In 1870 a biologist set out to test a popular myth. A sceptic had bet £500 that nobody could prove the Earth was anything but flat and Alfred Russel Wallace, short of cash, took him up. The experiment involved a long canal with three bridges, a marker lowered to the same height above the water from each one; and a sighting along the line which showed that the central marker appeared to be above those at each end. The Earth was curved.
Wallace gained nothing but the hatred of true believers. A hint of their response comes from a letter to his wife: "Madam – If your infernal thief of a husband is brought home some day on a hurdle, with every bone in his head smashed to pulp, you will know the reason."
Flat Earthism goes back a long way and is alive today, for one English primary-school child in five believes in it. Although all science is conditional, the evidence, most experts agree, is against it (although as recently as the 1970s enthusiasts agreed that pictures of the Earth from space proved it to be a flat disc). A subtle proof of our planet's real shape came from Isaac Newton. He was told by a sailor that his ship's pendulum clock, accurate in London, lost two minutes a day at the equator. Newton realised that – given that the rate at which it ticks turns on its distance from the Earth's centre of gravity – it swung more slowly because the globe bulged at the Equator and must hence be flattened at the poles. Time, he realised, could be transformed into space.
It still is. The Global Positioning System measures the shape of the Earth with astonishing accuracy. A receiver on the ground picks up signals from its many satellites and, by measuring the delay in receiving the signal from each one – and several can be seen at once – works out precisely where it stands. The speed of light is such that, if just a single satellite was used, an error of one millionth of a second in the receiver's clock would lead to an inaccuracy of 300 metres. However, cunning software allows the satellite clocks to check each other so that with the right instruments and with enough heavenly milestones, the position of the surface can be measured within millimetres.

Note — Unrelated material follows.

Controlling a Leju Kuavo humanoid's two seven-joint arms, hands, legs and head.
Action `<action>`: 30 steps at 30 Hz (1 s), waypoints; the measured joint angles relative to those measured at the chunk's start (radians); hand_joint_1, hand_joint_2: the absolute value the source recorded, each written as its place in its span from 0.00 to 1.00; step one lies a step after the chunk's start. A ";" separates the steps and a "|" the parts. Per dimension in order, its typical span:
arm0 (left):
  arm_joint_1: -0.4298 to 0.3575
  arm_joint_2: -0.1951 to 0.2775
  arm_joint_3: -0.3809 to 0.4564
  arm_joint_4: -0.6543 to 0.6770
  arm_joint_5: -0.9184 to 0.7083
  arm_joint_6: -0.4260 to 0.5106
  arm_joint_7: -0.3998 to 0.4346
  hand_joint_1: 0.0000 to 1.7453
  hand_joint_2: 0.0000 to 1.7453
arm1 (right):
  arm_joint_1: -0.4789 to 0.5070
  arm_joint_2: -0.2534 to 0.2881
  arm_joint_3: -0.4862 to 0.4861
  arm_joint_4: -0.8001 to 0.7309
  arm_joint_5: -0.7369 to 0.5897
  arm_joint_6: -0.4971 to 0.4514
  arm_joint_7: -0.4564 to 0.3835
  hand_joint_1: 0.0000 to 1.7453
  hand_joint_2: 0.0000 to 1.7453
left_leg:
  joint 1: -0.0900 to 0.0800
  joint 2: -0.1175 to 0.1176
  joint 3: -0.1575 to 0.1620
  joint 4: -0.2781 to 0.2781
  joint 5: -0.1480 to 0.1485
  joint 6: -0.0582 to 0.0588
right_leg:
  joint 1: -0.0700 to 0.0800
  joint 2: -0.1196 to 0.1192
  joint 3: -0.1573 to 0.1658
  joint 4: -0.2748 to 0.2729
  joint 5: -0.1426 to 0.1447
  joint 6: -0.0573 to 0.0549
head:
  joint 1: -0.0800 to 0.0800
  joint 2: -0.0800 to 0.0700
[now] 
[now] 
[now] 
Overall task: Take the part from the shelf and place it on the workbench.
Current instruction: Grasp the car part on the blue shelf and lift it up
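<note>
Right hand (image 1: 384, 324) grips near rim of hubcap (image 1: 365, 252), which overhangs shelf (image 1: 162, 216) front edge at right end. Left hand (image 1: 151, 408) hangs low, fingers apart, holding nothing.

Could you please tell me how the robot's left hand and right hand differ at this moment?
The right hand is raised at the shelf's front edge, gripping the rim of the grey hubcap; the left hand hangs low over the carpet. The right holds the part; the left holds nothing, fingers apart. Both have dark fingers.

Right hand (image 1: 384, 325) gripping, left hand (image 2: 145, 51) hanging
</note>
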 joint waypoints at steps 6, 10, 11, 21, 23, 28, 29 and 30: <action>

The system shows how uneasy is the ground beneath our feet. The Earth's shape changes as its continental plates move, and the growing bulge as they strain against each other may soon mean that, for the first time, an earthquake can be predicted (but not, alas, a tsunami, for the GPS beam cannot penetrate water). Alarmingly, the patterns of movement suggest that an unexpectedly large seismic shock may soon be due on the eastern side of the Andes, not too far from where Wallace himself made his early collections. The system does the same for volcanic eruptions, for it reveals that volcanoes heave and sag over many centimetres as the molten rock deep below swells and shrinks. Parts of Etna, for example, are slumping at around 20cm a year, which means that it will probably not erupt any time soon. GPS shows also that volcanic islands such as Tahiti are sinking into the Earth's crust, but at no more than 5cm a century.
The technique has also been used to measure the thinning of the ice caps and the rising of the seas as the world warms. In coastal Greenland the land has risen fast over the past decade as its burden of ice has been shed. In Antarctica, too, the same is true, with a loss of ten billion tons of ice in 15 years and a rebound of the rock to match. The newly released water has contributed to the overall rise in sea level of 1.5mm a year in the five years from 2005.